• Aries Not that anyone asked you, but if you were designing the world's biggest jetliner, you would've put some sort of flat surface under the passenger cabin, for people to stand on.
  • Taurus By this time next week, you'll be suffering from altitude sickness, in danger of being arrested by the Bolivian government, and freshly divorced—all thanks to a bar bet you'll sorely regret having made.
  • Gemini Not hitting your shots and a weak zone defense aren't just why your team is losing in the playoffs, it's why the Centralized Space Command will surrender to the Uranus Allied Forces this Thursday.
  • Cancer You may be proud of it, but it might not be such a good thing that you've earned an Emmy for Outstanding Participation in Television Consumption.
  • Leo If you'd only learned to exercise patience, those caterpillars you've been vomiting up all week would've had a chance to become lovely stomach butterflies.
  • Virgo You'll be well along the path to a lifetime of happiness when the rap-metal single you cut in 1997 resurfaces.

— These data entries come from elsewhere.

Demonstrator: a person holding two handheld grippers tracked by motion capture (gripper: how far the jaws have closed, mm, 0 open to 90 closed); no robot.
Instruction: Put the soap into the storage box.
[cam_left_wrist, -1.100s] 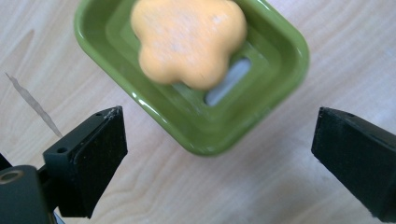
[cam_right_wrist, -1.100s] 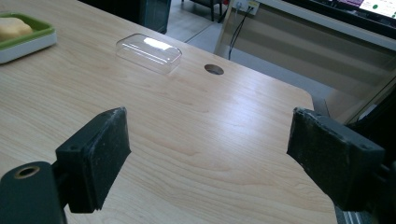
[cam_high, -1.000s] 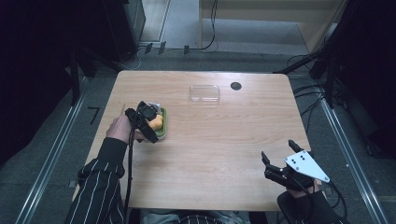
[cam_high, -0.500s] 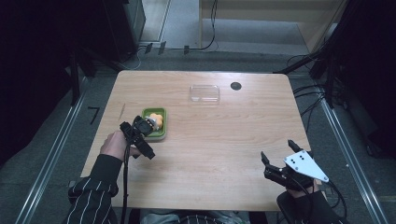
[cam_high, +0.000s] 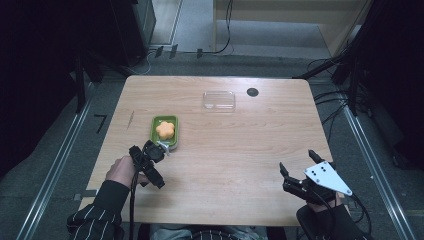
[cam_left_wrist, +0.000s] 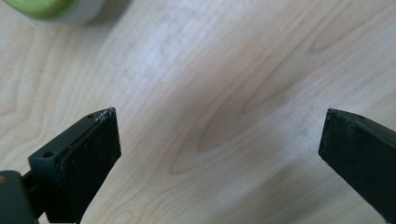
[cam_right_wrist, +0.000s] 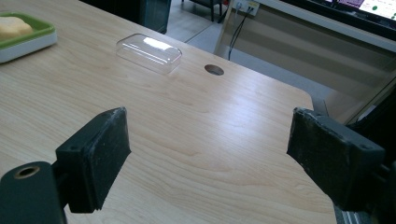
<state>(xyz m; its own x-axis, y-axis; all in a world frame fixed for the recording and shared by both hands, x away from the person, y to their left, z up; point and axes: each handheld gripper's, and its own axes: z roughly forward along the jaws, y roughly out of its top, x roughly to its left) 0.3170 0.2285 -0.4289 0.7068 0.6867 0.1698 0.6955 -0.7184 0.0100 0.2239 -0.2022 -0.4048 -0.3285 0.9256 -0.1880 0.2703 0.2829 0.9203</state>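
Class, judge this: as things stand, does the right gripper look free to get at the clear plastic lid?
Probably yes. The right gripper is open and empty, and only bare table lies between it and the clear lid.

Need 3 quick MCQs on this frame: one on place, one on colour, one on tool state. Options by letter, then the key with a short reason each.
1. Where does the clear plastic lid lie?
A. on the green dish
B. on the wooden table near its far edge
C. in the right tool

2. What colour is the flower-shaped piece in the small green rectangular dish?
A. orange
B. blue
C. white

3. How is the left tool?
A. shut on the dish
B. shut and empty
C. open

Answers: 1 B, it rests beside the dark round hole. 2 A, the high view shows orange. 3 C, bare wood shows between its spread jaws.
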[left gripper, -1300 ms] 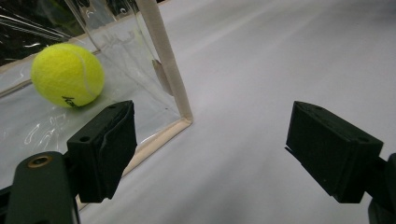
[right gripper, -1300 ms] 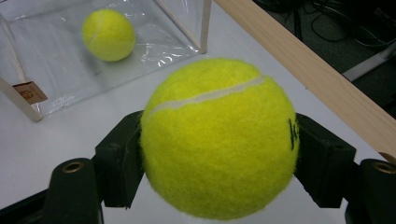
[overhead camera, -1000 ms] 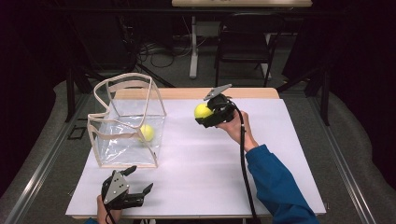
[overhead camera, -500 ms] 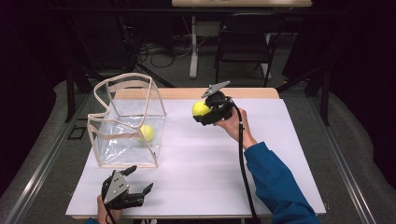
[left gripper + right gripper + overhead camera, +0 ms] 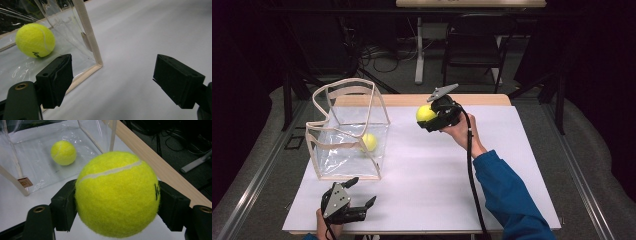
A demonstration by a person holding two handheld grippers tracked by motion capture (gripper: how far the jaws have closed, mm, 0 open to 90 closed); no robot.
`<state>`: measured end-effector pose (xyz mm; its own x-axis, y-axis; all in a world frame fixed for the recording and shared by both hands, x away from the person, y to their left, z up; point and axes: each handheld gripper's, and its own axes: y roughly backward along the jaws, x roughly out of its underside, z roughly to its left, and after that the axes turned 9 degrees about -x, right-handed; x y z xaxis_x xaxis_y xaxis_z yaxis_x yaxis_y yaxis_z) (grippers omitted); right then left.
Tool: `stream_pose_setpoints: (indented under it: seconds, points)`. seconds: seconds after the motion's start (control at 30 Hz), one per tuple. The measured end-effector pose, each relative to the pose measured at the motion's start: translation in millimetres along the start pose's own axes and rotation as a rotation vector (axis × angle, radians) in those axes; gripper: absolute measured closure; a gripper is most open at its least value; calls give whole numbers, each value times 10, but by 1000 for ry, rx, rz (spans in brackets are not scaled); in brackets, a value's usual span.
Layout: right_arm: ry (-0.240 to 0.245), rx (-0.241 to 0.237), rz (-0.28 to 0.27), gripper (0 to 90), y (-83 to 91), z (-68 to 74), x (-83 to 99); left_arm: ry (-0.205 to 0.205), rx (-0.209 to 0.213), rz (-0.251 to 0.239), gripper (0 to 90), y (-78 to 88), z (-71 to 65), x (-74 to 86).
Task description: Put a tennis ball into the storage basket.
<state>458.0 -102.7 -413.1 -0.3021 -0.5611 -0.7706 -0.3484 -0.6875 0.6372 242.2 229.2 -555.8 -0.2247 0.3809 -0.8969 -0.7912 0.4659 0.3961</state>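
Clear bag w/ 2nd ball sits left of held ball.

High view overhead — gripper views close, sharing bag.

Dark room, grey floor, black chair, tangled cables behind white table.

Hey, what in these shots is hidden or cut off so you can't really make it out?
- Held tennis ball: its print, right gripper view, mostly covered by a jaw of the right gripper.
- Tennis ball in the clear bag: its lettering, left gripper view, cut short by the left gripper.
- Tag on the clear bag: right gripper view, too small to read.
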Motion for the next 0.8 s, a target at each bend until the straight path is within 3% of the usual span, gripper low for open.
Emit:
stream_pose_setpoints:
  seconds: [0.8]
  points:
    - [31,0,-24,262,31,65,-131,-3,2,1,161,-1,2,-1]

  • Libra You'll be reported missing in Afghanistan this week, which just goes to show how far you're willing to go to avoid calling Greg back.
  • Scorpio All right, Scorpio is going to say this for the last fucking time: With an apostrophe, it means "it is" and without an apostrophe, it means "belonging to it." This is really not that hard.
  • Sagittarius You've been struggling to find a way to tell that special someone you love her, so keep in mind that someone of your species usually displays his tail plumage and excretes musk.
  • Capricorn Certainly, the praying mantis is a fearsome-looking creature, but up until this week, you never imagined what thousands of them working together could do to an infant.
  • Aquarius Those who don't remember the past are, of course, doomed to repeat it, which is exactly why you drink until you lose your memory every single Thursday.
  • Pisces The stars foresee a lot of sorrow and tribulation in your life that, when viewed from their distant stellar perspective, seems insignificant and barely worth mentioning.